API

WANG YU XIANG

a cura di KH

Sound Engineer: Federico Landini

20/22 dicembre 2021

dalle 17 alle 19:30

Label 2021, via portuense 201

Nel complesso di Portuense201, i fotogrammi di “API” si susseguono sulla parete di fondo di una stalla con il tetto a capanna. Lo spazio, nella sua evangelica semplicità, evoca l’atmosfera mistica delle chiese di campagna, segnando una forma di lontananza ed estraneità dal contesto urbano. Roma e le sue strade diventano luogo simbolo della riflessione di Wang Yuxiang. Si rielaborano, attraverso il filtro del quotidiano, elementi del materialismo comunista e fondamenti della spiritualità cristiana occidentale.
Un oculo viene trasformato in rosone. La visione scava ed esalta una profondità che si proietta su una superficie virtuale, smaterializzata come una visione estatica. Una vetrata che non guarda su nessun “fuori”, alimentandosi della luce e dell’ombra raccolta nella sala, trasfigurata in un santuario laico. Tutto ciò predispone una postura. Lo spettatore deve alzare la testa per immergere i propri pensieri in questa immagine acheropita dipinta da mano incorporea: dalla moltitudine anonima che, ogni giorno, compone – involontariamente – un mosaico di tracce e assenze.
I canti gregoriani riecheggiano tra le mura di questo spazio extraordinario, definendo il tempo liturgico di contemplazione di un’opera che si presenta come una moderna icona in movimento. Il dinamismo delle riprese sovraesposte, realizzate in analogico, trova eco nella soave polifonia delle stridenti sirene di ambulanze e delle voci dei cantori di Kyrie Eleison.
Una richiesta di perdono o forse un invito a Dio a mostrare la propria benevolenza.
Le volanti sfrecciano per la città. L’alta frequenza dei segnali acustici trova corrispondenza, nell’universo creativo di Yuxiang, nell’irrefrenabile battito delle ali membranose delle api.
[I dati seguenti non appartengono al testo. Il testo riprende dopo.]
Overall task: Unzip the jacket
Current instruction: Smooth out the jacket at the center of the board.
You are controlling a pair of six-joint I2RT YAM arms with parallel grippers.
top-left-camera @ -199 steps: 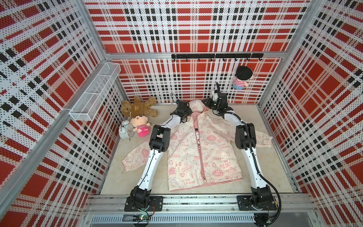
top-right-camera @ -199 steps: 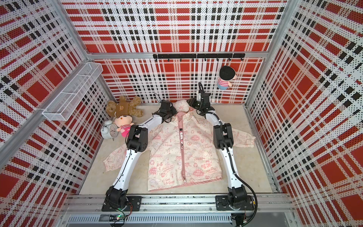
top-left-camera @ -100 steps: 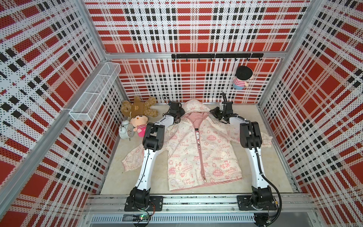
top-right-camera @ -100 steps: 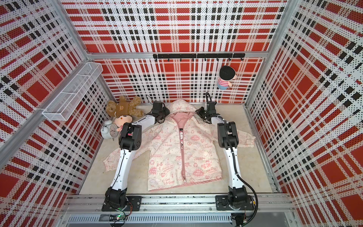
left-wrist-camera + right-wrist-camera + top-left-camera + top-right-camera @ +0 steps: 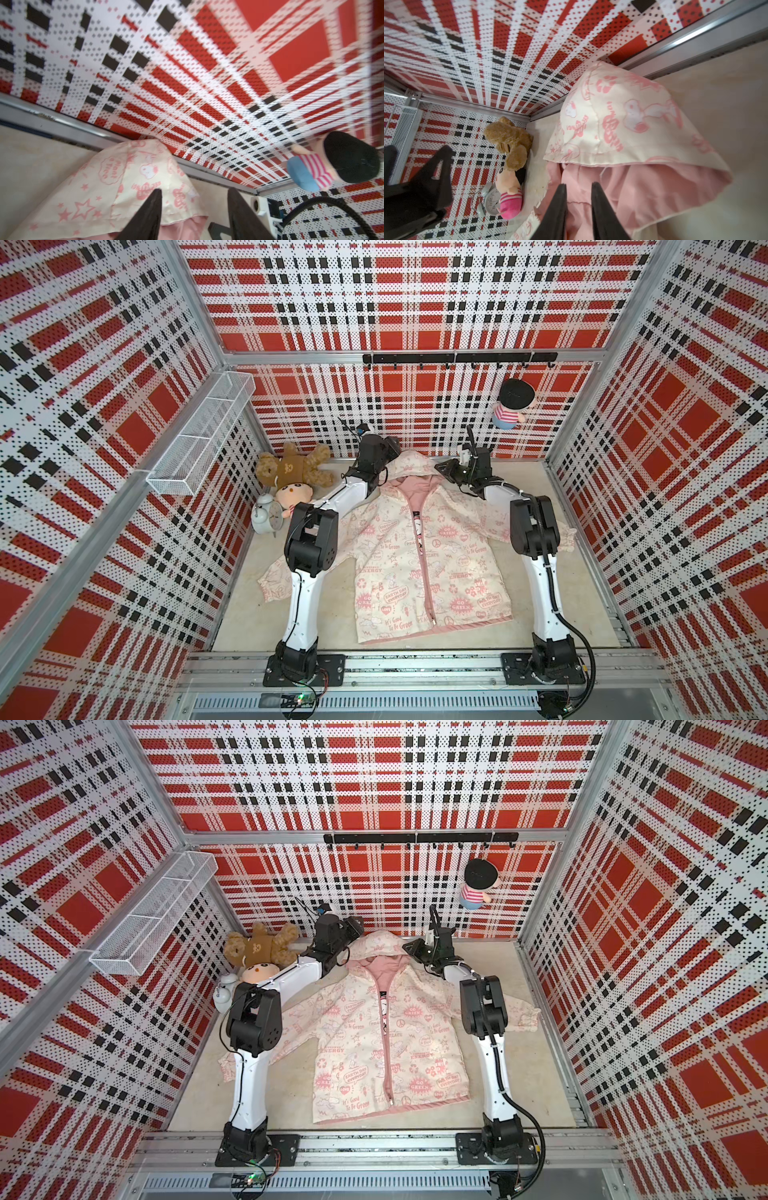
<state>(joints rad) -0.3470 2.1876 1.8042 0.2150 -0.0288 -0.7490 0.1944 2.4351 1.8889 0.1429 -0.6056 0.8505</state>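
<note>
Left gripper: jaws parted wide, empty, at the hood edge.
Right gripper: jaws narrowly parted, nothing seen clamped, above the hood's pink lining.
Jacket: laid flat, front up, on the bench; hood flanked by both grippers.
Zipper: closed chest to hem, well apart from both.
Progress: judged not begun; whole zipper length left to open.

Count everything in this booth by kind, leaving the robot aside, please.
Jacket: 1
Plush toys: 3 (bear, doll, hanging doll)
Clock: 1
Wire basket: 1
Hook rail: 1
Total: 7
</note>
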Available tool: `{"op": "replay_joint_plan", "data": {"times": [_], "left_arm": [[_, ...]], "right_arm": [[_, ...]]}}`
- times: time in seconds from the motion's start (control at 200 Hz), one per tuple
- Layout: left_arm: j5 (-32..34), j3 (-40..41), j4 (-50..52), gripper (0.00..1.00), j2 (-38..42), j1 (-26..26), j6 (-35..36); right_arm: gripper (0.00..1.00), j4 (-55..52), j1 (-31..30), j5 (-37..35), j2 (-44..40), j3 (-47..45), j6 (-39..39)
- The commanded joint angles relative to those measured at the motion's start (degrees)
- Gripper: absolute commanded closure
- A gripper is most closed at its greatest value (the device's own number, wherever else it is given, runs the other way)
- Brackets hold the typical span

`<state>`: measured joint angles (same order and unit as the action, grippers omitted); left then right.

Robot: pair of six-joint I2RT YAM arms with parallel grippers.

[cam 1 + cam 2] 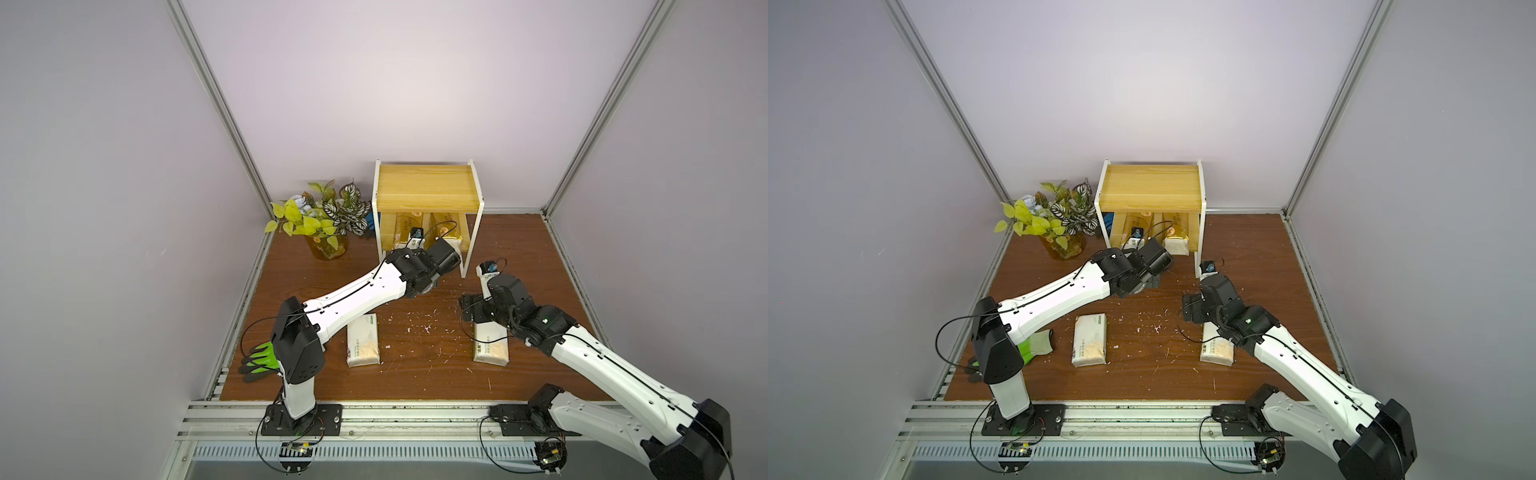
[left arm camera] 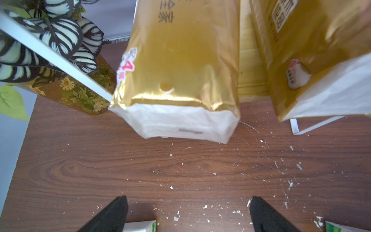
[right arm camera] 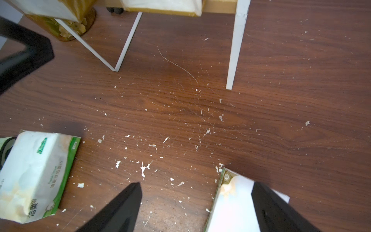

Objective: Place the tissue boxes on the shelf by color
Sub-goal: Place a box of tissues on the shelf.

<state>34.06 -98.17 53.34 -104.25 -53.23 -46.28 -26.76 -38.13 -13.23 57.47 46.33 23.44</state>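
Shelf (image 1: 428, 187) far centre, 2 gold packs (image 2: 180, 60) (image 2: 313, 50) side by side on its lower tier. Potted plant (image 1: 324, 212) just left of it. Left gripper (image 2: 187, 215) in front of the tier, jaws spread, holding nothing. 2 white packs (image 1: 363, 347) (image 1: 491, 345) lie near on the table (image 1: 415, 374). Right gripper (image 3: 196, 206) is over the right one, jaws spread. 1 glove (image 1: 259, 359) near-left. White flecks (image 3: 143, 167) between the packs.

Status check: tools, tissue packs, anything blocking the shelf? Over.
Left tool open, empty, facing shelf. Right tool open over white pack. Gold packs both on lower tier; other white pack on table. Left arm fronts shelf.
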Motion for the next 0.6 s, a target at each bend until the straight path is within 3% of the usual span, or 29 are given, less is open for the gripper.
{"op": "replay_joint_plan", "data": {"times": [0.0, 0.12, 0.15, 0.596], "left_arm": [[-0.36, 0.74, 1.06, 0.21, 1.59, -0.32, -1.18], [-0.21, 0.27, 0.91, 0.87, 0.78, -0.29, -1.13], [0.02, -0.12, 0.90, 0.98, 0.41, -0.29, -0.95], [2.81, -5.20, 0.86, 0.99, -3.85, 1.53, 0.20]], "right_arm": [[0.07, 0.88, 0.25, -0.40, -0.61, -0.27, 0.82], [0.07, 1.26, 0.20, -0.41, -0.89, -0.88, 1.25], [0.07, 1.36, 0.20, -0.24, -0.94, -1.04, 1.34], [0.08, 2.27, 0.25, 1.02, 0.97, -0.51, 0.22]]}}
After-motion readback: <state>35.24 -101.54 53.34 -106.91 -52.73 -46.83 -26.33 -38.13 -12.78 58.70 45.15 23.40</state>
Il ronzio, unica forma di interazione di questi insetti, sancisce una modalità di comunicazione e relazione con la realtà sociale attraverso il movimento.
L’unico gesto possibile è superare l’arco trionfale e, attraversando la pianta longitudinale della cappella laica, contemplare il riflesso della contemporaneità di cui si è parte. La prossimità fisica rende, però, i fotogrammi più complessi da decifrare. Il flusso di immagini condensa esperienze epifaniche eterogenee, raccolte passeggiando per le sporche e caotiche strade di Roma, cogliendo barlumi di sacralità nei suoi anfratti più misterici. Visibile, invisibile da cogliere ad occhio nudo o da (dis)perdere nell’accecamento e nella dimenticanza, esperendo il classicismo e il barocco delle vie del centro nella maniera inconscia di cui parla Benjamin. Il passato evoca una ritualità, una solennità che si cerca di osservare mentre il guardare sfuma in un visionare erratico. Queste armonie difformi si incalzano e si rispecchiano in un abbraccio serpentino che subito si ribalta in un’orchestrazione ordinata, come le rigorose costruzioni delle api, contrappunto di quella presenza umana che popola le architetture nel video e che qui si offre in dettagli e frammenti.
Il miele – prodotto sopraffino – sostituisce in questa ripresa l’oro della pittura sacra, offrendo all’artista come materia una luce satura che bagna le immagini di una luminosità densa e appiccicosa, collante fra umano e animale, naturale e culturale.